There are big companies like Quintiles that run clinical trials around the world. There are local clinics that specialize in clinical trials and make a lot of money at it. There are, of course, pharmaceutical companies and device manufacturers who depend upon the results to gain marketing approval for new products. People in all those groups know a lot about trials.

But the perspective that counts is the view from you and me – patients. Most of us do not enroll in clinical trials. We don’t want to get too up close and personal with anything “experimental.” And often our doctors never tell us about available trials anyway since it can be a lot of paperwork for them. Given that most people don’t enroll in trials and new science is delayed because of it and also because most people in trials are not journalists, I thought I’d put hunt and peck to the computer keyboard and speak out about trials. I am especially motivated because I have participated twice. The first one, a leukemia trial in 2000, I believe, saved my life. And I enrolled in a second one, studying a new drug for clots in the legs (deep vein thrombosis or DVT) just a week and a half ago.

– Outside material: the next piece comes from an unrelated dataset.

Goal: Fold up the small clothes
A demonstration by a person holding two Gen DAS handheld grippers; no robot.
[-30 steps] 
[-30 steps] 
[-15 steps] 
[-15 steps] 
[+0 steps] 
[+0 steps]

I enrolled in the DVT trial because 1) the first one worked for me and 2) I crow all the time about how patients should always consider being in a trial as a treatment option. I had to put up or shut up. So I signed on the dotted line.

This particular trial, called Hokusai, has started out to be a bit of pain. That’s because it is studying a drug to balance the thinness of your blood – a fairly tricky endeavor. The hope is the new drug could be more reliable, and “steadier” in thinning your blood to prevent bad things from happening from clots you already have in your extremities. The gold standard for 40 years has been Warfarin or Coumadin. It requires a lot of monitoring and trips to the clinic for finger sticks. Unfortunately, getting going in the new trial requires the same thing. So I have been getting to know the sixth floor of the James Medical Tower in Seattle really well – almost daily. And I am learning all about how the clinical coordinator’s five-year-old is learning to ride a bike. It has been taking a 90 minute hole out of many days. But it is all for science and maybe something better for me too. I say “maybe” because it’s a “double blind” trial which means neither me nor the medical team will know if I am getting the study medicine. I could be on the old standby and in what they call the “control group.” In the leukemia trial I knew I was getting ‘the good stuff” and I ended up receiving it a full 10 years before it was given final FDA approval for my illness. But in a non-cancer trial it usually doesn’t work that way.

I am not down on trials now. And I understand this particular trial is cumbersome because its studying DVT’s and blood thinning. You don’t want to get the balance in the blood wrong! So I drive back and forth and remain a patient patient knowing things will smooth out, that perhaps a new drug will get its day in the sun, the developers will make billions, and a lot of us may receive safer, more effective treatment. And there may be dollars saved with fewer office visits.

So it’s back to the clinic tomorrow. I need to ask the receptionists their names, how many kids they have and if any of them are learning to ride a bike. You see, while you’re in a trial you get to be good friends with the medical people. Maybe that’s not such a bad thing if your health and that of many others who follow is improved because of it.

I welcome your comments and stories of participating in a clinical trial.

Wishing you and your family the best of health!